La visita del presidente del Consiglio in Libia il prossimo 30 agosto è «opportunissima» e si farà.

Nessuncambio di programma quindi, conferma anche Palazzo Chigi, nonostante la polemica internazionale resti alta dopo che il leader libico ha scelto di accogliere in pompa magna a Tripoli Abdelbaset al Megrahi, il terrorista libico condannato per la strage di Lockerbie e rilasciato dal governo scozzese per motivi di salute.
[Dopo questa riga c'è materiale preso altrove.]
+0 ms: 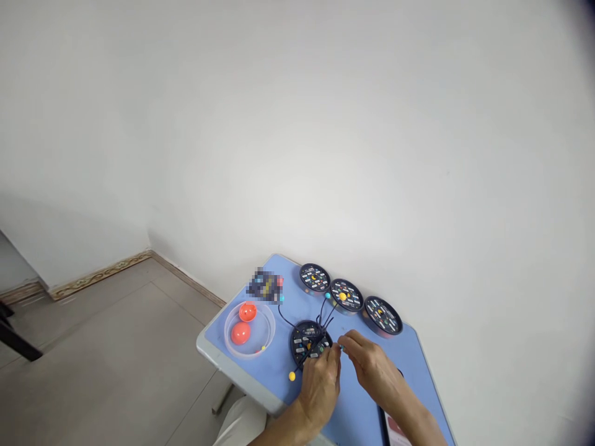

Nell'attentato morirono 270 persone, la gran parte dei quali erano americani. A bordo c'erano anche due italiani. E anche ieri il colonnello non ha mostrato alcun segno di pentimento, anzi. In Occidente, ha fatto sapere Gheddafi attraverso l'agenzia Jana, c'è ancora «la politica dei due pesi e delle due misure che nasce dall'arroganza, dal disprezzo per le altre nazioni e la loro opinione pubblica». Una politica «che genera il terrorismo che oggi subiscono (quei Paesi che protestano per al Megrahi, ndr). Il terrorismo è un fenomeno che ha delle cause - ha sottolineato - e trova le sue giustificazioni in questa politica». Parole dure come macigni e che Gheddafi ha motivato ricordando il caso delle infermiere bulgare. Secondo il leader della Jamahirya araba socialista infatti, come accaduto per Megrahi a Tripoli, anche le infermiere bulgare - condannate in Libia con l'accusa di aver inoculato il virus dell'Hiv a 400 bambini e poi consegnate alla Bulgaria «su richiesta del mio amico il presidente Sarkozy» nel 2007 - furono accolte in patria e dal parlamento europeo «con applausi, in piedi, come fossero degli eroi». «Perchè - si è chiesto il colonnello - allora non abbiamo sentito proteste?». Ma i rapporti italo-libici sono ormai così stretti e corposi da rendere difficile un cambio di programma, anche in considerazione della nota suscettibilità del leader che in questi ultimi anni sembra aver intensificato le sue stranezze. Si tratterà di una visita di poche ore, fa sapere Palazzo Chigi, in pieno Ramadan nel corso della quale il premier dovrebbe cenare con Gheddafi. Ed anche posare la prima pietra di quella faraonica - e costosa - autostrada costiera che tanto sta a cuore al leader e che è diventato il simbolo riparatore del colonialismo italiano in Tripolitania e Cirenaica.